# Diese Produkte kaufen PCGH-Leser bei Caseking besonders oft [Anzeige]



## PCGH-Redaktion (25. September 2010)

Jetzt ist Ihre Meinung zu Diese Produkte kaufen PCGH-Leser bei Caseking besonders oft [Anzeige] gefragt. 

Bitte beachten Sie: Der Kommentarbereich wird gemäß der  Forenregeln moderiert. Allgemeine Fragen und Kritik zu Online-Artikeln von PC Games Hardware sind im Feedback-Unterforum zu veröffentlichen und nicht im Kommentarthread zu einer News. Dort werden sie ohne Nachfragen entfernt.




			Dieser Inhalt steht nur eingeloggten Mitgliedern zur Verfügung.
        

 Zurück zum Artikel: Diese Produkte kaufen PCGH-Leser bei Caseking besonders oft [Anzeige]


----------



## Nuklon (25. September 2010)

Woher wisst ihr, welche Produkte bei Caseking gekauft werden?

ist jetzt keine böse Unterstellung, aber letztens erst die EC-Karten und andere Sachen, da ist man halt für Datensammlung mobilisiert.


----------



## zuogolpon (25. September 2010)

Nuklon schrieb:


> Woher wisst ihr, welche Produkte bei Caseking gekauft werden?
> 
> ist jetzt keine böse Unterstellung, aber letztens erst die EC-Karten und andere Sachen, da ist man halt für Datensammlung mobilisiert.

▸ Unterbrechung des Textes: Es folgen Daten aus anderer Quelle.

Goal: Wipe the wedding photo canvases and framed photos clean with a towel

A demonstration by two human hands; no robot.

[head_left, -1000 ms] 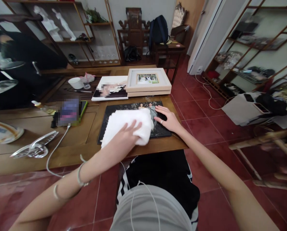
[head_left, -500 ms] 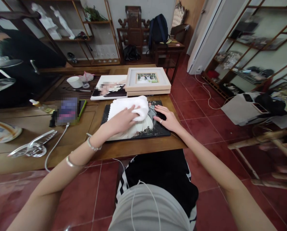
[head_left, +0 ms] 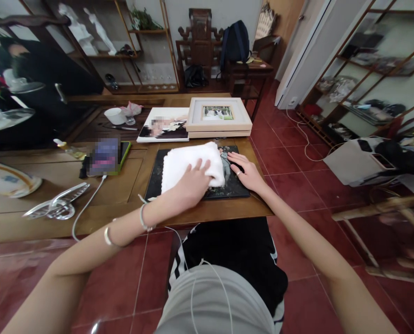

Kann ich auch nicht sagen, vielleicht über die Links aus Artikeln und dem Preisvergleich. Denn Caseking selbst weiß ja auch nicht, ob ich PCGH Leser bin.


----------



## Taitan (25. September 2010)

Gute Frage! Aber ich glaub auch, dass man Bestellungen, wenn man auf eine der hier geschalteten Werbegrafiken klickt, schon zuordnen kann.

Interessant!


----------



## Ripcord (25. September 2010)

Fehlt ja eingentlich nur noch ein weißes Mainboard & eine weiße Grafikkarte


----------